Home Economics & Policy Dreaming a bright (lit) future


Dreaming a bright (lit) future

Opportunities and opportunity costs of renewable energy

by Thomas Schellen

In the most optimistic view (please note: a rarer commodity than real money), there will be a future in Lebanon that is powered up by utility-scale wind farms and solar photovoltaic installations. There also will be smart cities, Internet of Things, Real Intelligence (artificial or other) and yet-to-be-discovered grand innovative green technologies that harness the powers of the sun, wind, water, and earth. There will be decentralized and well-regulated industrial, commercial, and agrisolar projects that are sustainable, social, and profitable.

 There will be communal universities, public hospitals, free schools and digitized infrastructures that rely on renewable energy (RE). There will be governance in municipalities that cherish public goods, and households that contribute to the nation’s energy safety and are at the same time energy efficient and almost self-sufficient. Everything electric will be highly energy efficient and fully integrated into the stabilized national power grid with diversified, professional, fair, and corruption proved administrative structures in generation, transmission, distribution, and collection.

 The electricity bill will come to me on time, be detailed and explicit for its climate balance, and affordable.
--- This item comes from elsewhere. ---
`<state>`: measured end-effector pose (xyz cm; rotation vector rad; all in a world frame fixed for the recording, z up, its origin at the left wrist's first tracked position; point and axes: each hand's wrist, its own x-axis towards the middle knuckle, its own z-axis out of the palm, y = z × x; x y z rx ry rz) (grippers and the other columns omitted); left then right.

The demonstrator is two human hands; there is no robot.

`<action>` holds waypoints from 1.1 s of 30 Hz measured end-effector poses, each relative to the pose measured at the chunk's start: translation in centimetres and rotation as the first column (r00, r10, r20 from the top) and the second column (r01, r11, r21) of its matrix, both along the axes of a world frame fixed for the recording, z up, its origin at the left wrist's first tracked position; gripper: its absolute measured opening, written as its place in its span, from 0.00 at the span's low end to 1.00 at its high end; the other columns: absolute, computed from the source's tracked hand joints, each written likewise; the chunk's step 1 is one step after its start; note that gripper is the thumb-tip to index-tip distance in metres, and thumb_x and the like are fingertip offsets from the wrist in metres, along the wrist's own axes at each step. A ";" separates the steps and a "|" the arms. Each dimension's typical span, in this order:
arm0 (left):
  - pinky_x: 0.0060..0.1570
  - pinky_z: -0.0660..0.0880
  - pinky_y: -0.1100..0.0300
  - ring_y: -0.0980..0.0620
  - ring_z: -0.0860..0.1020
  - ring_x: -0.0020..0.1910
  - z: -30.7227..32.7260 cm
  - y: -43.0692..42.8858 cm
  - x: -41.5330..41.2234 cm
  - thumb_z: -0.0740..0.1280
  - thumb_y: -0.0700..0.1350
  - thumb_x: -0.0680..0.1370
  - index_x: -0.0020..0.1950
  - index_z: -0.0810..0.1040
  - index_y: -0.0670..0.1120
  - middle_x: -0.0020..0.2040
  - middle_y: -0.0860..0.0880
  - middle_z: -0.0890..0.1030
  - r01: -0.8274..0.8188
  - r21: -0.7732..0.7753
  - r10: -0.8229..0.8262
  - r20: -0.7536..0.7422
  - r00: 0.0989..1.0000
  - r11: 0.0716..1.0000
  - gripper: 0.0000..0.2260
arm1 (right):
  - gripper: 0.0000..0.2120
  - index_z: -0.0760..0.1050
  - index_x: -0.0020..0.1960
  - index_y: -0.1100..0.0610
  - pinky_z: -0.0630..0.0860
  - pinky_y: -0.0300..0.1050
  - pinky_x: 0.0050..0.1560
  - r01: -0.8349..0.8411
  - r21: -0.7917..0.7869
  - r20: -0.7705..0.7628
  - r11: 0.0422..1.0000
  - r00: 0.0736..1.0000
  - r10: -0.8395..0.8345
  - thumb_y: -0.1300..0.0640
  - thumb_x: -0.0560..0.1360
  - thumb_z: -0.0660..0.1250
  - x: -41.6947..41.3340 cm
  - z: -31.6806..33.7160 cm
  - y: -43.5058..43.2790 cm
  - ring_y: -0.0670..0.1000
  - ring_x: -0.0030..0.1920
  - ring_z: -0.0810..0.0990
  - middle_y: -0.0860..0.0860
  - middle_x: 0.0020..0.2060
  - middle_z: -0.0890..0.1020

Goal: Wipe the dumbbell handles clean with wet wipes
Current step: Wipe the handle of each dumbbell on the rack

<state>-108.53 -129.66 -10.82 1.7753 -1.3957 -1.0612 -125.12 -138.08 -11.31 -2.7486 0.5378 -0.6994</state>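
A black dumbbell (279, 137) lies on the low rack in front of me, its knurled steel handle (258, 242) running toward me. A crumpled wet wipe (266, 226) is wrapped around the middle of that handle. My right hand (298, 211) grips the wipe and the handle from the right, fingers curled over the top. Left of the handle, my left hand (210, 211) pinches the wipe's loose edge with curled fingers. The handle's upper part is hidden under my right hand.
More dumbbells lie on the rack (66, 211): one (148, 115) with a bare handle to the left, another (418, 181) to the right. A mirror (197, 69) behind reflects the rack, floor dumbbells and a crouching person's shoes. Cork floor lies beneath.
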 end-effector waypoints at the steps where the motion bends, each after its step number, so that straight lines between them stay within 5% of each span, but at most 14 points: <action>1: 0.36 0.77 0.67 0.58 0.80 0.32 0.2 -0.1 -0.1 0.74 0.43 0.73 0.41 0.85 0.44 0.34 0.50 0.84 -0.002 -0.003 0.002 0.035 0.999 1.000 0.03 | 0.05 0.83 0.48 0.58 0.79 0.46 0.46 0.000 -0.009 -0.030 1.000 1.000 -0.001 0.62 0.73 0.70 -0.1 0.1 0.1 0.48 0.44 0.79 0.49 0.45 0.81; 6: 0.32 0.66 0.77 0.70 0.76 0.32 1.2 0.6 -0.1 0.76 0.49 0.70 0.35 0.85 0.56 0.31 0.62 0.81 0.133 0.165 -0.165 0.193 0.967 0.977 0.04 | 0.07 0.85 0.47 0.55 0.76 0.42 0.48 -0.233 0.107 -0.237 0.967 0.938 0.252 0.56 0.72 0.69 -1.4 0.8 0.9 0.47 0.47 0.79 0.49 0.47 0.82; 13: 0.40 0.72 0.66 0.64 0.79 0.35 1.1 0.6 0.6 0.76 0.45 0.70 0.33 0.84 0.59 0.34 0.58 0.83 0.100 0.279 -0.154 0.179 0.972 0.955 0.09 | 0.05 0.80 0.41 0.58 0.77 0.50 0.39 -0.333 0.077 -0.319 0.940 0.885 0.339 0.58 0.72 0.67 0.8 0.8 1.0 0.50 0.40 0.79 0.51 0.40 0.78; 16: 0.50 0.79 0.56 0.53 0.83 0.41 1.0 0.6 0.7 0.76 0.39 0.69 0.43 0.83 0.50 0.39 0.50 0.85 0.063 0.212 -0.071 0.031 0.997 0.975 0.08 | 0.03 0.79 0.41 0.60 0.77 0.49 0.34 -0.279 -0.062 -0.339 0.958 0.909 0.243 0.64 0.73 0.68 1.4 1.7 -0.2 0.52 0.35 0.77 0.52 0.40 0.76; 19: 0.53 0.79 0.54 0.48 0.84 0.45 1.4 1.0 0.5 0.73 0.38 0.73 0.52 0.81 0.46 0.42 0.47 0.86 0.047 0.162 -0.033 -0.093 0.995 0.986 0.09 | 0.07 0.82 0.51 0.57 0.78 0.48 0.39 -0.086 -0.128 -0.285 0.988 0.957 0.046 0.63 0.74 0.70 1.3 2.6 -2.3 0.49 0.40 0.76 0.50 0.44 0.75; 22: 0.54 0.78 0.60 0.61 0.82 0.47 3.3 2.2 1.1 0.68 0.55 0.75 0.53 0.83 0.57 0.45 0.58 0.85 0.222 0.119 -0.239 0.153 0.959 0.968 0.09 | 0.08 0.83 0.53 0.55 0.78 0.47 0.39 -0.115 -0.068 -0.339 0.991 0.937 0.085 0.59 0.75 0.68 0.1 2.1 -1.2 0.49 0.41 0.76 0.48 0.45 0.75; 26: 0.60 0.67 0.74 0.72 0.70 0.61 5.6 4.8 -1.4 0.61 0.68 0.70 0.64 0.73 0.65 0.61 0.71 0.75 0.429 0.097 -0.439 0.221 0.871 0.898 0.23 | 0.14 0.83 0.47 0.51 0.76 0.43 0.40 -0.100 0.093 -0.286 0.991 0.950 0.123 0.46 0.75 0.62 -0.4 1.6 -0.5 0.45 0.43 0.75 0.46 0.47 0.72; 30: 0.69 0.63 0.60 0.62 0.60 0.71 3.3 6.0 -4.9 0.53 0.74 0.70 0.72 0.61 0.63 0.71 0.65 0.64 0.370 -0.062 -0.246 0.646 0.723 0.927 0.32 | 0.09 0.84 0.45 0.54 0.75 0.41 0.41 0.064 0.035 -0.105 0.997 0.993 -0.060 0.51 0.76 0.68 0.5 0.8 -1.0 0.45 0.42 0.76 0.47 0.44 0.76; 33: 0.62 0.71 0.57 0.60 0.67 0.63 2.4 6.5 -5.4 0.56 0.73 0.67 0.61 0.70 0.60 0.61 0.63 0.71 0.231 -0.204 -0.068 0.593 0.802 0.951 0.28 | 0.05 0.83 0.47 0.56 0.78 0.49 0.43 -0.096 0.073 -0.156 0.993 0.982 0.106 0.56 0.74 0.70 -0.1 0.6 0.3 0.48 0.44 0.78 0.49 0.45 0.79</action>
The country will be part of a responsible world powered by RE. Net-zero will be a forgotten term, as will be carbon trading. There will be no COP Summits, nationally determined commitments (NDCs), and other irksome and meaningless code words that obfuscate the insufficiency of polit-babblers, technocrats, and bureaucrats of all nations. There will be no deforestation and no heavy methane emissions. Hashish will globally be legal and consumed responsibly. There will be cedars on all hills and mountain ranges of Lebanon.
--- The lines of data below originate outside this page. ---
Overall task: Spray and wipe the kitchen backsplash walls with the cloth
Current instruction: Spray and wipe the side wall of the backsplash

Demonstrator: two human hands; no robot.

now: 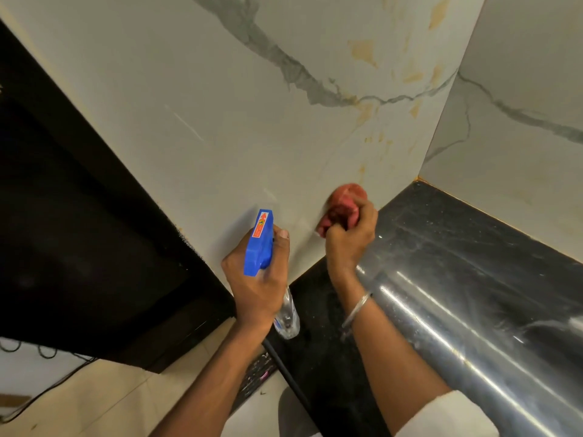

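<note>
- While pressing the bunched red cloth [342, 200] to the backsplash wall [220, 105], grips it in the right hand [350, 238], fingers curled tight round the wad.
- Meets the wall low down with that cloth, just above the black countertop [441, 228] and near the corner with the side wall [520, 127].
- Holds the spray bottle [259, 244] in the left hand [255, 279], fingers wrapped round its neck, one fingertip up beside the blue head, clear body hanging below the palm.
- Points the blue nozzle at the wall, close to it, left of the cloth and apart from it.
- Wears a thin metal bangle [356, 310] on the right wrist and a white sleeve [448, 414] further up that arm.
- Reaches in beside a shiny metal cylinder [457, 342] lying along the countertop, right of the forearm.
- Faces grey veins and yellow-brown marks on the wall above the cloth, with a dark cabinet [79, 216] against the wall's left edge.
</note>
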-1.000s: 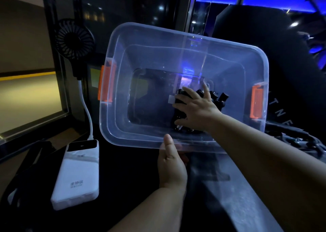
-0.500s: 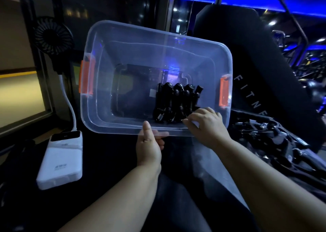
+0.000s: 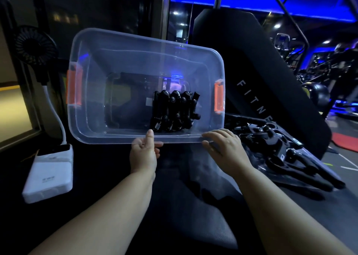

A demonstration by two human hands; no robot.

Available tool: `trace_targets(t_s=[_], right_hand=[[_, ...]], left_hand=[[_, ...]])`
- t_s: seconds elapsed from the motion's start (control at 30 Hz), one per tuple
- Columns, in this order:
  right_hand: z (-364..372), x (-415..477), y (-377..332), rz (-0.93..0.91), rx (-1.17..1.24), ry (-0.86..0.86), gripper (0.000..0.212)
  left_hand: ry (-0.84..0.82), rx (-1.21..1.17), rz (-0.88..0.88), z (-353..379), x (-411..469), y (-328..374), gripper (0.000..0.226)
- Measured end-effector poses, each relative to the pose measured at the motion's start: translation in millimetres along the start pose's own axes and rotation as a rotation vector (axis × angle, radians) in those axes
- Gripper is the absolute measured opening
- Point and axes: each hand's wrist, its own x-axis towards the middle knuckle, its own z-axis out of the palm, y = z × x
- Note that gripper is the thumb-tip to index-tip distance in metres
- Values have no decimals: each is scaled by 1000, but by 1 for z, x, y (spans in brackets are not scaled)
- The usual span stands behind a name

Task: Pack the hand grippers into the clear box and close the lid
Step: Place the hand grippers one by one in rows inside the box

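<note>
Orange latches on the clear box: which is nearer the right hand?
The right-end latch, just above the right hand at the near rim. The left-end latch sits across the clear box, past the left hand.

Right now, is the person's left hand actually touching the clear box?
Touching. The head view shows the left hand pinching the near rim of the clear box, thumb on top and fingers underneath.
</note>
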Motion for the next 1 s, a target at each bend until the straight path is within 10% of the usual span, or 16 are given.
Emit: trace_targets(t_s=[0.43,1.0], right_hand=[[-30,-10,32,427,-144,273,44],[-48,-23,84,985,-169,-181,82]], left_hand=[[6,3,24,0,-1,-2,25],[18,6,27,3,2,-5,29]])
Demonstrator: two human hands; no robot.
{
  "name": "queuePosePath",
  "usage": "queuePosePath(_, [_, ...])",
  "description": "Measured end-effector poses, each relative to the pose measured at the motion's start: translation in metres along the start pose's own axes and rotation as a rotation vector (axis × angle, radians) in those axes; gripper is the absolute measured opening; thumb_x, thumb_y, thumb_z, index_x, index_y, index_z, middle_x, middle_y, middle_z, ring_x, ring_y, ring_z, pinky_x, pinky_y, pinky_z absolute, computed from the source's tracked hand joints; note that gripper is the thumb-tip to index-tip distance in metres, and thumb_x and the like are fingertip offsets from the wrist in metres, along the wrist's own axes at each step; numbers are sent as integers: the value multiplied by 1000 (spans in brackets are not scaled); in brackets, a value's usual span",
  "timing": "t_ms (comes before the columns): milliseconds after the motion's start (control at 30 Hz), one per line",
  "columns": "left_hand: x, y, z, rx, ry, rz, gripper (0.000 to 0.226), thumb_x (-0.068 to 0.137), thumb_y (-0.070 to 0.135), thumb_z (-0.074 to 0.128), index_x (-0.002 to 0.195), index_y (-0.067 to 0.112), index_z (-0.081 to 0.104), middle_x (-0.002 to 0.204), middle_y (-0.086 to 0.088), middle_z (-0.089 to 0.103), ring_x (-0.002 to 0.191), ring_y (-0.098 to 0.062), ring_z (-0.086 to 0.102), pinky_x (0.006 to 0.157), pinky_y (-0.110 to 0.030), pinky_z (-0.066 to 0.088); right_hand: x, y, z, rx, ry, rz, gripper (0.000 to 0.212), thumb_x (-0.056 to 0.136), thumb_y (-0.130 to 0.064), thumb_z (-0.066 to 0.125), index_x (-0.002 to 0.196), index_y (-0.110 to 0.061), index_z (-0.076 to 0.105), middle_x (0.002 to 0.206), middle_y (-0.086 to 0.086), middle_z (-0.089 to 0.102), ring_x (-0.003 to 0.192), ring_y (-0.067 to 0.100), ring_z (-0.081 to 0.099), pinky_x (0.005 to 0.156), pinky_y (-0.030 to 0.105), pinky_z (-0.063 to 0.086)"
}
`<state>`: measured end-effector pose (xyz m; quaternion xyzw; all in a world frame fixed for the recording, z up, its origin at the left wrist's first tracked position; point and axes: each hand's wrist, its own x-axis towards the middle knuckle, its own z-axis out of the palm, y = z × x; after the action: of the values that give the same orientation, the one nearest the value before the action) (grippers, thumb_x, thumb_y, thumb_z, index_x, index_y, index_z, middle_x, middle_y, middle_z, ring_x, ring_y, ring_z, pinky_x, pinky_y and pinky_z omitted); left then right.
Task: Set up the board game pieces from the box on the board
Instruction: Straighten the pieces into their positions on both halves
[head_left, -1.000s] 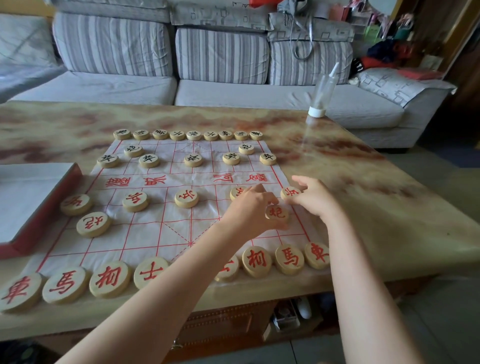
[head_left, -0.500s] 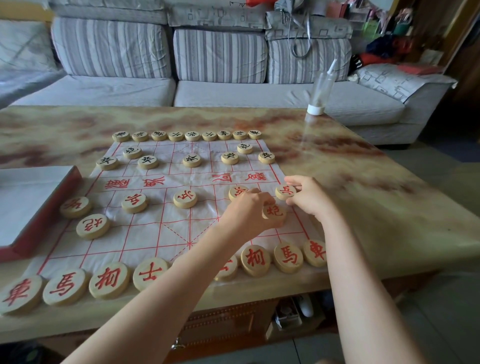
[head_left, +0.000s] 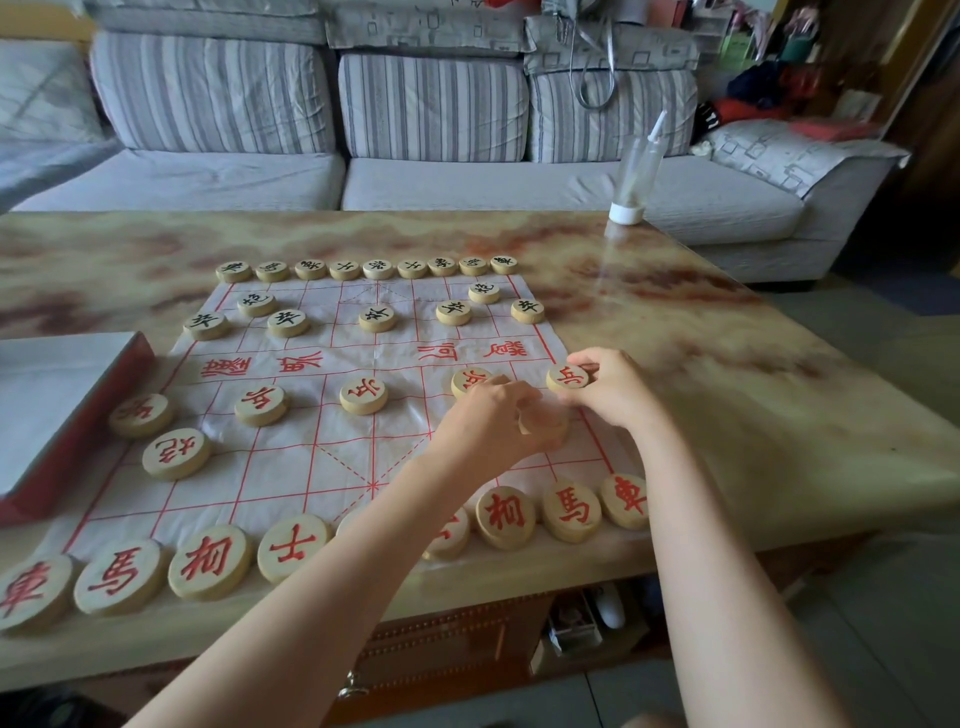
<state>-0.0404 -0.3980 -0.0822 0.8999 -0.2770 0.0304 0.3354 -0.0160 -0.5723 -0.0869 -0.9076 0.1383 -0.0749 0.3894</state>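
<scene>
A white paper board (head_left: 322, 457) with red grid lines lies on the marble-look table. Round wooden pieces with black characters fill the far rows (head_left: 378, 269). Red-character pieces line the near edge (head_left: 210, 561) and the soldier row (head_left: 363, 396). My left hand (head_left: 493, 421) is closed over a red cannon piece (head_left: 543, 422) at the board's right side, and the piece is mostly hidden. My right hand (head_left: 610, 389) pinches the rightmost red soldier piece (head_left: 567, 377) at the board's right edge.
The red-sided game box (head_left: 67, 415) sits at the left, overlapping the board's edge. A clear plastic bottle (head_left: 636, 171) stands upside down at the table's far right edge. A striped grey sofa (head_left: 415, 114) runs behind the table. The table's near edge is close to the front row.
My left hand has turned the cannon piece so its red character no longer shows. My right hand stays on the rightmost soldier piece, shifted slightly away from me.
</scene>
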Motion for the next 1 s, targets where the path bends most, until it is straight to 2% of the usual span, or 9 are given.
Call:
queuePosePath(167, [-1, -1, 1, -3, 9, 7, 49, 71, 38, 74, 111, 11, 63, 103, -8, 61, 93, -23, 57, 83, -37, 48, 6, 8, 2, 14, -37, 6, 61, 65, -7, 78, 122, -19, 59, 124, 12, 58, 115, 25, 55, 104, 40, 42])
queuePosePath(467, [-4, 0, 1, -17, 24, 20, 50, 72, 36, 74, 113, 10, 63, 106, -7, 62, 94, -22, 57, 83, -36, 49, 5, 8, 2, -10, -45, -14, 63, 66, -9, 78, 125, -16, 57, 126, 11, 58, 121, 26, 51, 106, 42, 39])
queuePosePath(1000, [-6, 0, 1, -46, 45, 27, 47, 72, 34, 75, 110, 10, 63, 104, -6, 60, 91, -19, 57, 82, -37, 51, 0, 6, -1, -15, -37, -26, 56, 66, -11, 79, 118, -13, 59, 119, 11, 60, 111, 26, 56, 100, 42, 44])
 The only remaining question will be if this Lebanon will be a village built by our talented expats in the Kingdom of Far, Far Away or on a planet where people from this country have settled in a galaxy far, far away.   

 It is November, not April Fool’s. Ergo, while we dream distant dreams of stable electricity and have visions of prosperity and peace, the balance sheet of the Lebanese struggle for renewable energy presents a mixed bag of nice and ugly. There are unmistakable upsides to the ongoing adoption of RE and a massive argument in the realization that renewable energy is not a green choice or nice sustainable opportunity for the people in this country. Passionate World Bank observers and Lebanese experts are in agreement that the people and government of Lebanon have no choice but learn to trust RE (and each other). In this sense of trusting RE, Lebanon by sheer lack of alternatives, is now proceeding on a path to climate sanity and sustainable energy safety that the world at large seems to be hesitant to walk, taking, as shown again this month at a key global climate debate, three or more fast steps back for every five slow steps forward.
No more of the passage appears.